## ASSIGNMENT
Scan the entries below and tally the lines that include "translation". Return nothing but the tally.

[Data extracted from a collection]

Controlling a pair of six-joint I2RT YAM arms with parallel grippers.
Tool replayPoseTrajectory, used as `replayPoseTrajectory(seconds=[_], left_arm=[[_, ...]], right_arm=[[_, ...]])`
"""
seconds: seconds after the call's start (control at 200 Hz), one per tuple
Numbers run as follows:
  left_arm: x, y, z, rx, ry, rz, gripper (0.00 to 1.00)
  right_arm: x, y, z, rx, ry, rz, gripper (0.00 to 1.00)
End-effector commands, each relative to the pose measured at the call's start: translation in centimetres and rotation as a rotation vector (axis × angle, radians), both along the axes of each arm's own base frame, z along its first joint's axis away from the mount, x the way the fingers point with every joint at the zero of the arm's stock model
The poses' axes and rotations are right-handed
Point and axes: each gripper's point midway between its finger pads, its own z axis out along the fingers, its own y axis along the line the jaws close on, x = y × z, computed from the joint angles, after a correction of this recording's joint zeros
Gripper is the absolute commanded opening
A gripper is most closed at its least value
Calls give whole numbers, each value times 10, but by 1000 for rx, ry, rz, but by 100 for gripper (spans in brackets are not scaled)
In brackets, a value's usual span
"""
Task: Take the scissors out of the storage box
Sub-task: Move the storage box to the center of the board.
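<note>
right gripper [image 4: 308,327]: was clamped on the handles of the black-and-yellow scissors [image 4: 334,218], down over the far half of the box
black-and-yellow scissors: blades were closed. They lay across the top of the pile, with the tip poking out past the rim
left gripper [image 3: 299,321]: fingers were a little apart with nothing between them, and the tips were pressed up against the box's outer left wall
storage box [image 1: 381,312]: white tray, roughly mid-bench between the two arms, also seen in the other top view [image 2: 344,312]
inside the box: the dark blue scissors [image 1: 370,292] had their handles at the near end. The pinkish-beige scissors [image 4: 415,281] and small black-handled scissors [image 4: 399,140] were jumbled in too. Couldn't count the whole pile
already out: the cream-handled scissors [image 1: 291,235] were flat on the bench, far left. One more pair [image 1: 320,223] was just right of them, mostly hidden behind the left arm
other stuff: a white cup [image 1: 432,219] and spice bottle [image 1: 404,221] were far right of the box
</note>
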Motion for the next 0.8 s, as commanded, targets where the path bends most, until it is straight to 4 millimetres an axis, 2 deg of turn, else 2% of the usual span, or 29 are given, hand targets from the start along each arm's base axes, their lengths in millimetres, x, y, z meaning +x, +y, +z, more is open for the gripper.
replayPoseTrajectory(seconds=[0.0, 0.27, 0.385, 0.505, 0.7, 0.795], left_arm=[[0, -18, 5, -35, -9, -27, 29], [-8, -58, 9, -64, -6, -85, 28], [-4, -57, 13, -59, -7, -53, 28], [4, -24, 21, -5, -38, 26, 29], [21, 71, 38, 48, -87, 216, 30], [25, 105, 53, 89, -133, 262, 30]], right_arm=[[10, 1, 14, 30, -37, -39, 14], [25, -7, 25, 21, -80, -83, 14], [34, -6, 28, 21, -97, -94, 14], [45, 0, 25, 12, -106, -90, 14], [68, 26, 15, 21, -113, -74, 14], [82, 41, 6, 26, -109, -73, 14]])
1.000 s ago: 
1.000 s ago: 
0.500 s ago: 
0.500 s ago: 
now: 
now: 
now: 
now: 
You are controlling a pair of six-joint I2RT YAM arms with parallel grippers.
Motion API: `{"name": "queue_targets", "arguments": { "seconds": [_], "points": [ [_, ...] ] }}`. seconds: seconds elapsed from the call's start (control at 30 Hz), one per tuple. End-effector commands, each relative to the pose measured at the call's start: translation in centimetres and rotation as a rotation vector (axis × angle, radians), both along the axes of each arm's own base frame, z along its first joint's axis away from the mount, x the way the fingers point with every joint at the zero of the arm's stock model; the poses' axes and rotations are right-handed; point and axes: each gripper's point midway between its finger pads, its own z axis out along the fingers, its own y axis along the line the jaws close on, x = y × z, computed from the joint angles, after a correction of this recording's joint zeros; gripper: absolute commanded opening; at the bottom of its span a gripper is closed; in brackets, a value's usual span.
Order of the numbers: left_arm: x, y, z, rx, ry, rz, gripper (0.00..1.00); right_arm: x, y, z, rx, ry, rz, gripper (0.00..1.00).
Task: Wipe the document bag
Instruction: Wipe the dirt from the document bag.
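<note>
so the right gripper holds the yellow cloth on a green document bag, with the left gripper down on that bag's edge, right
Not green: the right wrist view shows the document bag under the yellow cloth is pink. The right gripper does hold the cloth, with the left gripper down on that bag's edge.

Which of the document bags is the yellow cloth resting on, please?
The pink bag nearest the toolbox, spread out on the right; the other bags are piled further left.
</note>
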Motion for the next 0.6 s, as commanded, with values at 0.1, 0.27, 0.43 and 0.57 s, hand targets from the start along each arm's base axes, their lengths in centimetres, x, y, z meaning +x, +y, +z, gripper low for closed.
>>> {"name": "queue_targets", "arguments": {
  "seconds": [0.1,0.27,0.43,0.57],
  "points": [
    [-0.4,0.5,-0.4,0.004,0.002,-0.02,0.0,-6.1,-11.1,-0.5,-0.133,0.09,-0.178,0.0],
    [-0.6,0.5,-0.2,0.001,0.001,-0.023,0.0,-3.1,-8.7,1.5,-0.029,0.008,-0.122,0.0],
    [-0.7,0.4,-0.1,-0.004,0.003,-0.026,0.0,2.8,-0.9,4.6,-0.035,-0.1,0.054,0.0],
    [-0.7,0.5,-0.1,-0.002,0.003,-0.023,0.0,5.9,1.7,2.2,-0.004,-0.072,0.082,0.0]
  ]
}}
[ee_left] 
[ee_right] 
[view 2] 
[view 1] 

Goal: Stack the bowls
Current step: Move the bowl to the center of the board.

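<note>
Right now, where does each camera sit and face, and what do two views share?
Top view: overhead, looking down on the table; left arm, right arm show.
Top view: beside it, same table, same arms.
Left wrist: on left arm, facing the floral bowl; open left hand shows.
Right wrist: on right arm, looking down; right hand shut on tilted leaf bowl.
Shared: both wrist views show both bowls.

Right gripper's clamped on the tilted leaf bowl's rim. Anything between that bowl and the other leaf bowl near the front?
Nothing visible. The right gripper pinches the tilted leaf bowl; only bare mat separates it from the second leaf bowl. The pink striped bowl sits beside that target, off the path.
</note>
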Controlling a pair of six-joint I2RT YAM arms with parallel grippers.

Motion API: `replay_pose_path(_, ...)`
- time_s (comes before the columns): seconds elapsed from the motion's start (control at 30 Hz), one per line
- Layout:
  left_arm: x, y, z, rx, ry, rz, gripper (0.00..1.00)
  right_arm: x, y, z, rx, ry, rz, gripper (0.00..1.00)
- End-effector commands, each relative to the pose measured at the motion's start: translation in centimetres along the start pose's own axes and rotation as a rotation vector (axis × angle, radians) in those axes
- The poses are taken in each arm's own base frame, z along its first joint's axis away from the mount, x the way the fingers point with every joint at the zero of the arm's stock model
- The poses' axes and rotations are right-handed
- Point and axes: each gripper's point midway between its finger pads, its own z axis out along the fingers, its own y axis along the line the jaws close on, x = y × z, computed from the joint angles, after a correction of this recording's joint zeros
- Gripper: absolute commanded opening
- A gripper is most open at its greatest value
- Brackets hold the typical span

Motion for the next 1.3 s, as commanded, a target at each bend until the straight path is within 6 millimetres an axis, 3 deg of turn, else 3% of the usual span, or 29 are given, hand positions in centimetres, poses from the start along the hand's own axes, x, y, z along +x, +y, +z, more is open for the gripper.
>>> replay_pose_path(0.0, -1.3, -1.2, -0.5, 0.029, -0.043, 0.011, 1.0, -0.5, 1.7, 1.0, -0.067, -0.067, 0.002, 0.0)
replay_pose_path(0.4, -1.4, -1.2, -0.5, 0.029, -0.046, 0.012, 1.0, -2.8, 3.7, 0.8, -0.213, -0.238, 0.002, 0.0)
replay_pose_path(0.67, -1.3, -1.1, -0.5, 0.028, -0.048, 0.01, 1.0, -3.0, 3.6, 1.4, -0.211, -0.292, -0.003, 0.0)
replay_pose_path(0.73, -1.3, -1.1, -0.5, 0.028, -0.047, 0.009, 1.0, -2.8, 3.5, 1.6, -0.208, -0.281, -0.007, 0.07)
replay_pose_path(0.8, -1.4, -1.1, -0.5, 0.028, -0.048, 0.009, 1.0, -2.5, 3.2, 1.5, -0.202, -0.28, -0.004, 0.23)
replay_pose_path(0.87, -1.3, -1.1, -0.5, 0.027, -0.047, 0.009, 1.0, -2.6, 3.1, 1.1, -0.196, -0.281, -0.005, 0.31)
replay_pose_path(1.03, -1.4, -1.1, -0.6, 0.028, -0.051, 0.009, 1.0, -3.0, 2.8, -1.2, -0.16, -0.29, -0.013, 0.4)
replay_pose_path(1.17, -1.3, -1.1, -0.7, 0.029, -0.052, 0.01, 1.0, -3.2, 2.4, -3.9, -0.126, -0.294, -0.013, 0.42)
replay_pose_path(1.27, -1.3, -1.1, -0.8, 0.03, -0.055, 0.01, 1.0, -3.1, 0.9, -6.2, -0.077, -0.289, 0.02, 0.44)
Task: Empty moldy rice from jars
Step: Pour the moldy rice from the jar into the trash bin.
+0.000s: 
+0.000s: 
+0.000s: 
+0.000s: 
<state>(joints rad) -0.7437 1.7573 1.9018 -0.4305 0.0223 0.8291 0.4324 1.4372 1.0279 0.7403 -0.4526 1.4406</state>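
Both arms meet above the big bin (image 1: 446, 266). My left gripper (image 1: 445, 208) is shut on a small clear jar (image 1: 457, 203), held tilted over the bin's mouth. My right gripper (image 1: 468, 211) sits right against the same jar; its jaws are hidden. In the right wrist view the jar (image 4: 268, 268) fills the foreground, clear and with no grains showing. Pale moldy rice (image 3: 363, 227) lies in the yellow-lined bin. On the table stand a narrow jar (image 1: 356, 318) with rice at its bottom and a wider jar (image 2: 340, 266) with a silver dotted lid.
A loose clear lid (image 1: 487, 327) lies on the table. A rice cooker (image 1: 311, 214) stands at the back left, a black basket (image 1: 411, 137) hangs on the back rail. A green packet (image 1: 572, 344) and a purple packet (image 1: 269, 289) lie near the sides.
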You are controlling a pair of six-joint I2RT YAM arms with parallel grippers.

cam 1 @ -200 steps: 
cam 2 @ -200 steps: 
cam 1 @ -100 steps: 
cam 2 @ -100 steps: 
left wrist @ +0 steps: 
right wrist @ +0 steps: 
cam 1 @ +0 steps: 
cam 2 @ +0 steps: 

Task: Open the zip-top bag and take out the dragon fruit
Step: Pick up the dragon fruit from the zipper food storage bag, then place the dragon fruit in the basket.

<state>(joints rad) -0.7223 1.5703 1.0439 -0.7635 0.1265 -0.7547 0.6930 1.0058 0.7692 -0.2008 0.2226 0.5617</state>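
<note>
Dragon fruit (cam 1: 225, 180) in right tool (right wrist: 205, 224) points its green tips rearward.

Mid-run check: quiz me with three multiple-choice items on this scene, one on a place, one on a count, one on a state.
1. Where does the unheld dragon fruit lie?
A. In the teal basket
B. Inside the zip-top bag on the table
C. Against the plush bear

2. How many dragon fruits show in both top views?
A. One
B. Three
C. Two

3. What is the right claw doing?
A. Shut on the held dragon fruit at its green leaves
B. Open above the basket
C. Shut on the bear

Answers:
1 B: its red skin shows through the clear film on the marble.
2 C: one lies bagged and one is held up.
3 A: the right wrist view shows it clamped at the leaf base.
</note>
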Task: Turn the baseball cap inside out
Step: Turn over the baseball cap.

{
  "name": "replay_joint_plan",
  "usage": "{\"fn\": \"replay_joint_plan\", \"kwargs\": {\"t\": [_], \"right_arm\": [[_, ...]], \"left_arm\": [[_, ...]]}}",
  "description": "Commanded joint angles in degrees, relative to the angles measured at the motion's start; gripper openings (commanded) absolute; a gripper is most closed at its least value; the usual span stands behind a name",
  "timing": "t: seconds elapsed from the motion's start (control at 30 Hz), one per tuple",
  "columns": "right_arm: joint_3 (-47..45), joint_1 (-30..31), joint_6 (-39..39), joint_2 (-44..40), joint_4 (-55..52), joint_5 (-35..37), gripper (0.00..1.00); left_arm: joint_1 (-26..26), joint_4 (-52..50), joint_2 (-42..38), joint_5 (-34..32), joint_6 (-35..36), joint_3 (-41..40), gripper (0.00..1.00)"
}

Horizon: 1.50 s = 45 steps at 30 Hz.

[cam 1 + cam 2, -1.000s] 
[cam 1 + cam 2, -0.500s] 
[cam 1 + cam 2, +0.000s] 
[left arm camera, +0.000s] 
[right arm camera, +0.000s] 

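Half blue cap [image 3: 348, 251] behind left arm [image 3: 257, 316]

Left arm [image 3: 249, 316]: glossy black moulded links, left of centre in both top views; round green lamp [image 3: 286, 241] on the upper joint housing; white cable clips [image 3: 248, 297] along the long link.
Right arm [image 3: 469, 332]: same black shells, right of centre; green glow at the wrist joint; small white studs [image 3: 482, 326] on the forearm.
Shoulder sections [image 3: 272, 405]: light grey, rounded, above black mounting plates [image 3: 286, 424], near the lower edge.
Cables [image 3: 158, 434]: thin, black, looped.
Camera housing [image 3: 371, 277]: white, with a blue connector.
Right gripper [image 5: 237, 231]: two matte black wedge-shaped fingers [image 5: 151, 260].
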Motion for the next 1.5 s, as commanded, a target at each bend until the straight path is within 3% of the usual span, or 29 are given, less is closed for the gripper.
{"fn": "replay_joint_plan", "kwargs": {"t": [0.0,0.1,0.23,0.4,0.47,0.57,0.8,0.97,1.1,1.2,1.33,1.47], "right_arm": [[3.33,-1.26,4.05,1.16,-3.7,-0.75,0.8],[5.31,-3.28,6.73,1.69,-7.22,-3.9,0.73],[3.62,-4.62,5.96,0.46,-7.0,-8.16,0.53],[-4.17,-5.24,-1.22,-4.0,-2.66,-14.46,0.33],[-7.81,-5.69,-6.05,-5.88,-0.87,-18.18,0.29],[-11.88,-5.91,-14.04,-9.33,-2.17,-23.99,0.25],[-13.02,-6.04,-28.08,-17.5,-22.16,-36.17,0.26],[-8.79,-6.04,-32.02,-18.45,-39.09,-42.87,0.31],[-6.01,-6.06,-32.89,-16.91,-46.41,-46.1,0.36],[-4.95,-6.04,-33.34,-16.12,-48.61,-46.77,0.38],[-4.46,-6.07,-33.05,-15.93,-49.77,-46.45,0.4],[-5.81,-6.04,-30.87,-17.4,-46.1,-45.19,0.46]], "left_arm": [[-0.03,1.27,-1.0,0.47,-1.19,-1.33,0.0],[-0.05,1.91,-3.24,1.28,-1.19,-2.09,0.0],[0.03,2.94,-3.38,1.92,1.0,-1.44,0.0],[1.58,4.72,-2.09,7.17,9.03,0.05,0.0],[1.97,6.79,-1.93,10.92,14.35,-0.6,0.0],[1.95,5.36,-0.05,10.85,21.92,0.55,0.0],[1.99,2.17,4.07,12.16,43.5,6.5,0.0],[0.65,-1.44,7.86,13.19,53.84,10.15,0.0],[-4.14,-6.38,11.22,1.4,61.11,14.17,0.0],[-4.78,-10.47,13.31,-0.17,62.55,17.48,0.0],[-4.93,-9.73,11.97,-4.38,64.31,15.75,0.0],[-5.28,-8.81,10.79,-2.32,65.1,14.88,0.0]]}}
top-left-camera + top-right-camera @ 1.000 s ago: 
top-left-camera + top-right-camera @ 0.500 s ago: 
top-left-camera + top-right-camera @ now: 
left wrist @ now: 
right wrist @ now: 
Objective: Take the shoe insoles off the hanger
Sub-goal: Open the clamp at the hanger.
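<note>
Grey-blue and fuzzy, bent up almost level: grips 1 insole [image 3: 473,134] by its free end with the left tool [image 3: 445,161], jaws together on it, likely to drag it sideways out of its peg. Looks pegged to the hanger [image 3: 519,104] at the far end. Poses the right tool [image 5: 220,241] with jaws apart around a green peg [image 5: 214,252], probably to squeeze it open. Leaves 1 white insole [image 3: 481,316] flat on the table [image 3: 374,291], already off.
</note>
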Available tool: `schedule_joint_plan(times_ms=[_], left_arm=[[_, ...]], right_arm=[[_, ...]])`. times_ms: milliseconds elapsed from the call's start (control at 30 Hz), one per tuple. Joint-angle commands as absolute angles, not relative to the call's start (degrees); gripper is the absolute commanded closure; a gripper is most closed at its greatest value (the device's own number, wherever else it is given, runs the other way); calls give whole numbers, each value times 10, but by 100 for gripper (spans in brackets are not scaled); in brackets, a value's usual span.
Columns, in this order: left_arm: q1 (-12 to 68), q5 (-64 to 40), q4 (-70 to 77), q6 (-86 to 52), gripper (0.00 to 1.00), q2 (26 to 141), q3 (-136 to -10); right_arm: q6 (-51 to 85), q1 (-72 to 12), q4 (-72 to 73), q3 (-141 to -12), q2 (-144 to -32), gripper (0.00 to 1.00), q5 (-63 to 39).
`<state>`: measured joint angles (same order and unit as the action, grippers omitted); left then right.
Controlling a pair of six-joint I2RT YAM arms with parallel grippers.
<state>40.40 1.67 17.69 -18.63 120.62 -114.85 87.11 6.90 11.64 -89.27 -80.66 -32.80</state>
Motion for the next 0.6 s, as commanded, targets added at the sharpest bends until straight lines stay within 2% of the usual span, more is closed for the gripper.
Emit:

## COMPLETED EXERCISE
3